# [Try it]
All pictures are to be omitted while the lines starting at the line with "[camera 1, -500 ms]" and ending at the line with "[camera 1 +" in the material below are retyped exactly, both ends included.

━━ Records for this exercise

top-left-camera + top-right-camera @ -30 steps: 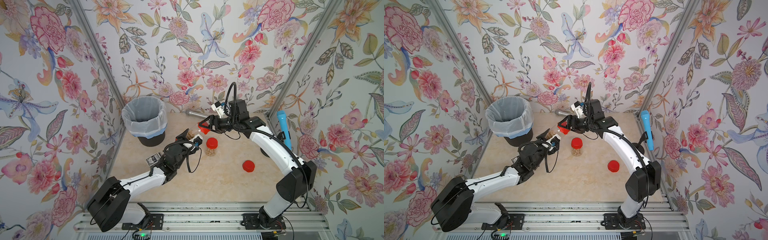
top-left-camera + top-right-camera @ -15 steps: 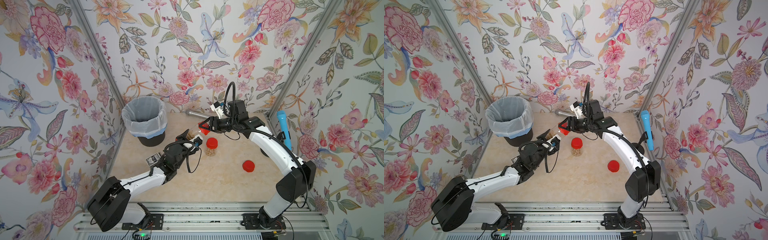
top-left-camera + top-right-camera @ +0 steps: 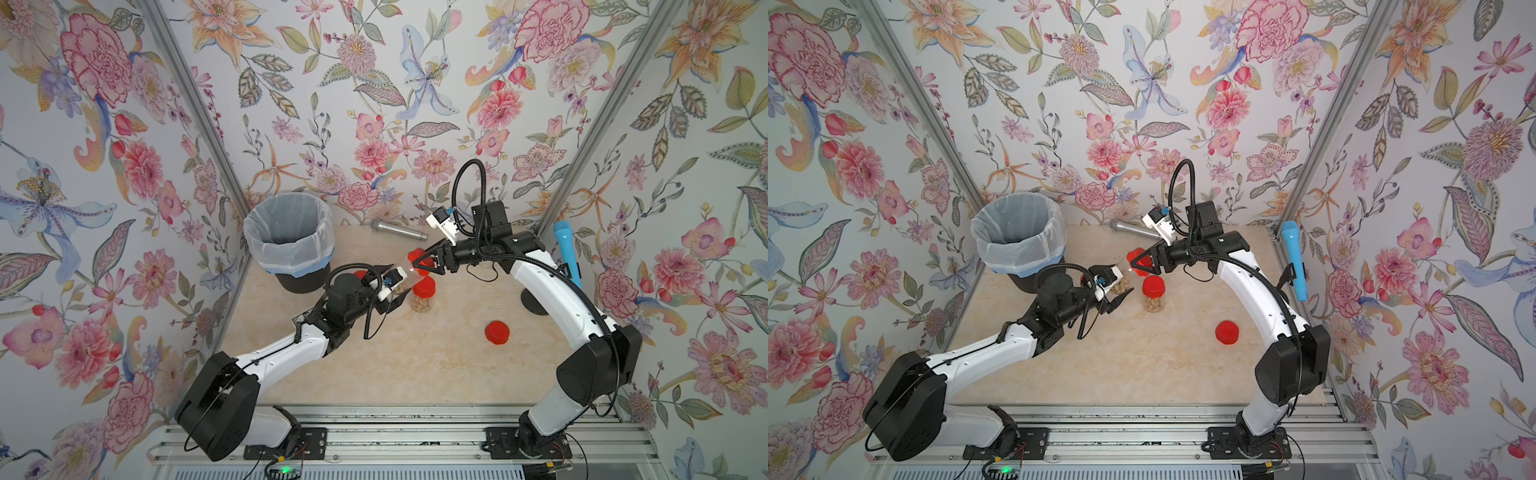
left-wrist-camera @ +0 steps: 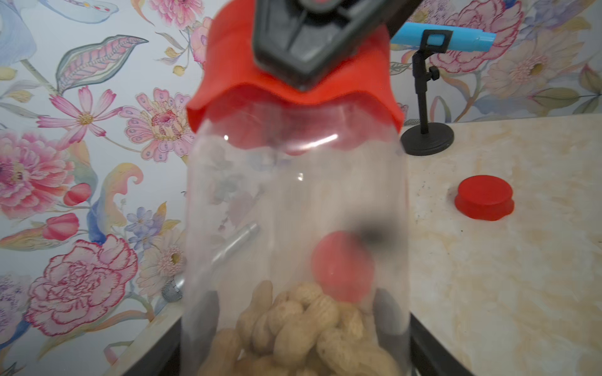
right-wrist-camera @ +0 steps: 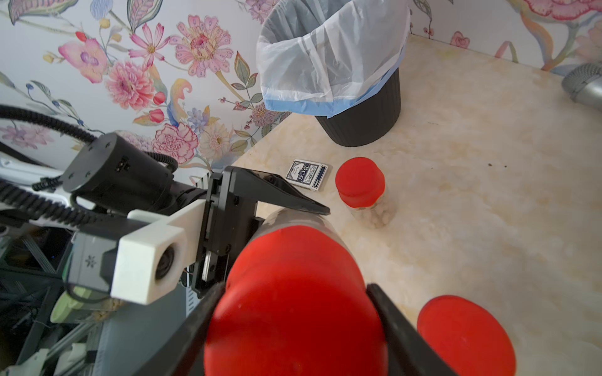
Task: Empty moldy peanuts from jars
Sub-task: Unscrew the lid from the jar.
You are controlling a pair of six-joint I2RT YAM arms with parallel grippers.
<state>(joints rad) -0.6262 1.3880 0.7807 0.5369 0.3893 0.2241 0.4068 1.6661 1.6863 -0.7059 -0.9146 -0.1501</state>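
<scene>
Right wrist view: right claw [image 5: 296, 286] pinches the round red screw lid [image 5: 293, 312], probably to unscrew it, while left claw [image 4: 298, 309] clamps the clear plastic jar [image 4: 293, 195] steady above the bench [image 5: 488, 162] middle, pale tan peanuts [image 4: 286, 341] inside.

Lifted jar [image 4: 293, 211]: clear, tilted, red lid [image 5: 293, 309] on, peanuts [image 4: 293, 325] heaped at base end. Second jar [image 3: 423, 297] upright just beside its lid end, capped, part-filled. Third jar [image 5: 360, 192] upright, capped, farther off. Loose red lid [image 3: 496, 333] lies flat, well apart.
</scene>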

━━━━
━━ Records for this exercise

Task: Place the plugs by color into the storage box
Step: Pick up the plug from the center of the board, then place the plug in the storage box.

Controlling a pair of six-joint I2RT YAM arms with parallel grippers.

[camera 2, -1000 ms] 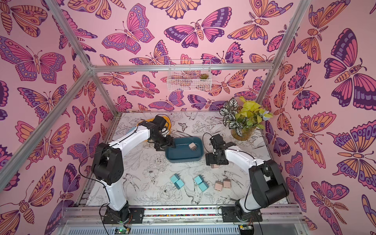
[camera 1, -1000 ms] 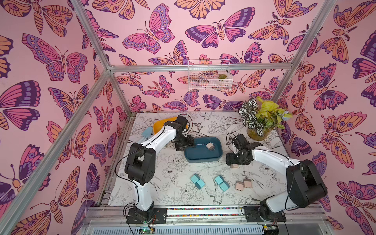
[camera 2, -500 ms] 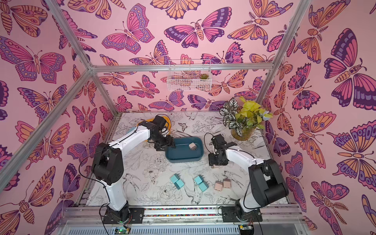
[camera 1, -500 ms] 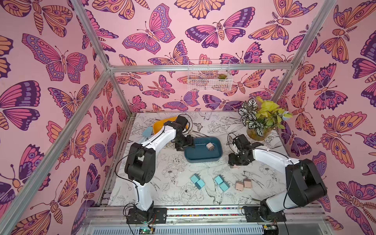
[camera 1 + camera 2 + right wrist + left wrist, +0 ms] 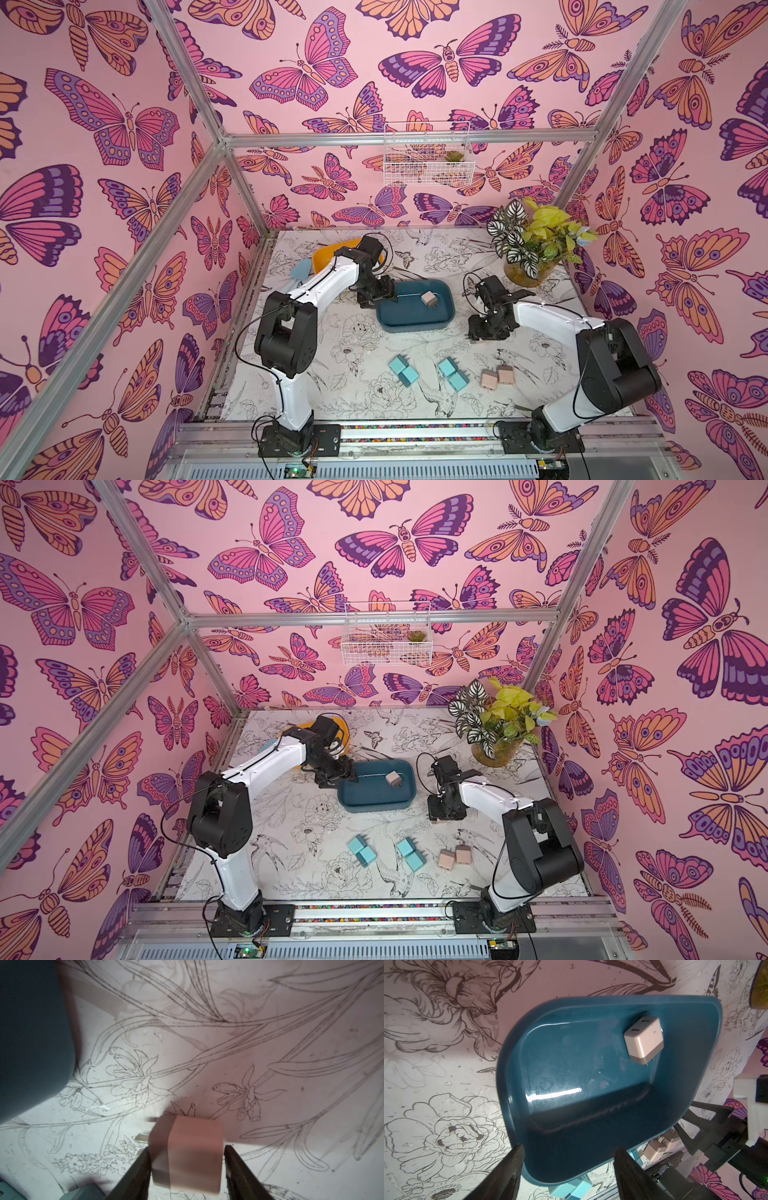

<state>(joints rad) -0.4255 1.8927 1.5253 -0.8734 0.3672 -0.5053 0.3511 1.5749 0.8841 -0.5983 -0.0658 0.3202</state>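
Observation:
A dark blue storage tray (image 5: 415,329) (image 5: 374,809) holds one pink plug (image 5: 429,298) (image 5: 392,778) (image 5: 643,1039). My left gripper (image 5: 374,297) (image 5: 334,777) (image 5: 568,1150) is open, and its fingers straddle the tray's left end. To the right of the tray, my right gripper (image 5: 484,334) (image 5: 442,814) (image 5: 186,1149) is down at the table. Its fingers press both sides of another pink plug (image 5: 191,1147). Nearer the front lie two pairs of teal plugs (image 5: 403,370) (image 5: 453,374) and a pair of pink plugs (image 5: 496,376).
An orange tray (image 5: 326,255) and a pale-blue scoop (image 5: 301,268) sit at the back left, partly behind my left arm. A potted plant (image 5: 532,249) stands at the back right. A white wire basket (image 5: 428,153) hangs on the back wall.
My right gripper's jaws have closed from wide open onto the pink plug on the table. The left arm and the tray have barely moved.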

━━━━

# [Solution to this problem]
[camera 1, -500 ms] 
[camera 1 + camera 2 + right wrist + left wrist, +0 ms] 

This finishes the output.